通无道:“你杀死的那名弟子,他才刚刚十八岁,是和你一样风华正茂的年纪,他本可以有大好的前程,但都被你一掌给毁了。你失去了母亲,他的母亲也失去了儿子,这难道也要厚此薄彼么?”

一句话说得安羽凡无言以对,他站在骄阳下,两眼凝滞,脑海恍惚,心中闪过一件又一件往事,一个又一个念头……

在法王寺了尘方丈的话也再次涌上心头,一时间他心底不由起了动摇。

大家都静静的望着他,俱没有说话,或者是不敢打扰。

不知过了多久,忽然,他转个身,竟是缓缓离去。

他最终还是放弃了,或者是通隐所说的那句话——就算一命偿一命,我们之间的恩怨也该抵消了。

天龙门众弟子也长舒一口气,俱没有想到他竟然这样一言不发就走了。

“等等!”安羽凡走出几步,通隐忽然高声叫住他。

他这一声喊叫便如一声惊雷,直令天龙门众弟子猛地一个激灵,俱疑惑不解的望向通隐。

就连安羽凡也意出望外,脚步明显一滞,而后再次转过身,一言不发的望着通隐,目光里充满了疑问。

通隐目光里透露着一丝冰冷,高声道:“你与我天龙门的恩怨虽已了结,但日月珠你总得交出来吧,我们之前有约在先,我们饶恕了秋长风一命,你就必须要将日月珠和另四种神兵找到交与我天龙门。”

通玄接着补充道:“我知道你已将日月珠从达海手中夺回,依据约定,你自然应该将日月珠交与我天龙门保管。不过,你放心,我天龙门只为将日月珠好生保管,不再使其落入魔族或心怀叵测人之手,以免天下再次生灵涂炭。当然,假如日后柔然有能力自己保护日月珠,我们定会将其还给他们。”

原来他们还惦记着日月珠,安羽凡明白了。他嘴角悄悄闪过一丝冷笑,道:“当时,我只向通玄掌门保证找回日月珠和另四种神兵,可是并没有答应将日月珠交与你们。”

“你——”

众人一片愕然。

“安羽凡!”通隐有些气急败坏,“你如今也称得上是道法登堂入室的一个大人物,岂能这般轻诺寡信。
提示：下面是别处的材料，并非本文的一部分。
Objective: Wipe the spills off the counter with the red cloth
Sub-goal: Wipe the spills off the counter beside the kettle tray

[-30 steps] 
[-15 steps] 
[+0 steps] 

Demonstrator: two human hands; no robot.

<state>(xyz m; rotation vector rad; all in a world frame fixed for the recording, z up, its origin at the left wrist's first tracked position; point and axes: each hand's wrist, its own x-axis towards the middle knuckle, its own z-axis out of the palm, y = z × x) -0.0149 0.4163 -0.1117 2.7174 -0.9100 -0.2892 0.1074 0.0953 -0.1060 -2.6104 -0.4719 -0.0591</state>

”

“我并没有许过诺言,又何来轻诺寡信?”安羽凡淡淡一笑,笑中充满了轻蔑。

稍一顿他又略含揶揄的道:“本来我很快就能将另四种神兵找回,并将其分别还与诸派的,可是你们的人——”说到这里他心中蓦又升起一股无名之火,语气也忽然严肃起来,“可是你们的人居心叵测,无风作浪,非但害死了我娘,还使那达海趁乱逃走。这说起来,都是你天龙门的罪过,你们又有何颜面再向我索要日月珠?”

“安羽凡,你不要强词夺理。”通无有些恼羞成怒,“你要明白,我天龙门之所以向你要日月珠,乃是为武林安危计,为天下苍生计,绝没有任何私心。不论什么原因,如今达海再次逃走,青龙剑等四种神兵仍不知所终,那块玉简亦杳无踪迹,如此日月珠之存管便尤为重要。虽然你如今道法修为超凡入圣,但只身一人,毕竟势单力薄,假若再为魔族乘间抵隙,我们所有的付出岂不全都前功尽弃,天下武林也必定再次陷入万劫不复之境。所以,我劝你还是好好考虑考虑。”

“没有什么可考虑的!”安羽凡一口回绝。

尽管通无说的理由听起来那么冠冕堂皇,但他始终坚持着自己的主见和原则。

以安子荣害死他母亲的事,他是绝不肯将日月珠白白交与他们的,但为了上官云珂,他也不得不有的妥协。

他不想与这些人继续纠缠,他们的面孔令他生厌,令他愤怒,为了尽快离开,于是他坦白道:“你们放心,日月珠早晚会交给你们的,不过不是由我,而是另外一个人。”

“谁?”通隐急不可耐问。

“过几日你们自会知道!”安羽凡说着,再次转身离去。

“你所言可是真的?”通无高声追问。

“哼!”安羽凡冷笑一声,“安某何曾说过谎!”说罢,他祭起那柄凤剑,踏上倏忽飞去。

通无和通隐虽然知道他的性格,但那都是在他还是天龙门弟子之时,自从他涅盘重生之后,他的变化太大了,同时也多了些心机。但他们也知道阻拦他不住,只好权且相信他的话。

安羽凡飞了一段距离,忽然又落至地上。

他心绪低沉,缓慢的走着,便如一个行尸走肉一般。

母亲的仇就这么抵消了,天龙门一死一伤,看起来付出更多,但他心里却仍然有一些不如意。

他不知道母亲在天之灵会不会责怪他,他后悔刚才那么容易就和他们达成和解,但如果他不和解,而是多杀他们几个人,那么他母亲有灵也一定不会支持他的。他知道母亲虽然性情刚烈,但素来善良。

他心事重重的向前走着,朝着九天神教的方向。

此刻,去往九天神教比去往天龙门更令他感到难受,只因那里有一个秋莹儿。

说实话,他内心渴望看到她,却又害怕见到她,因为他要杀了她的母亲。

他知道失去母亲的滋味,所以也能想象到当他杀死她母亲时她的痛苦,他不忍她痛苦,所以最好还不要见到。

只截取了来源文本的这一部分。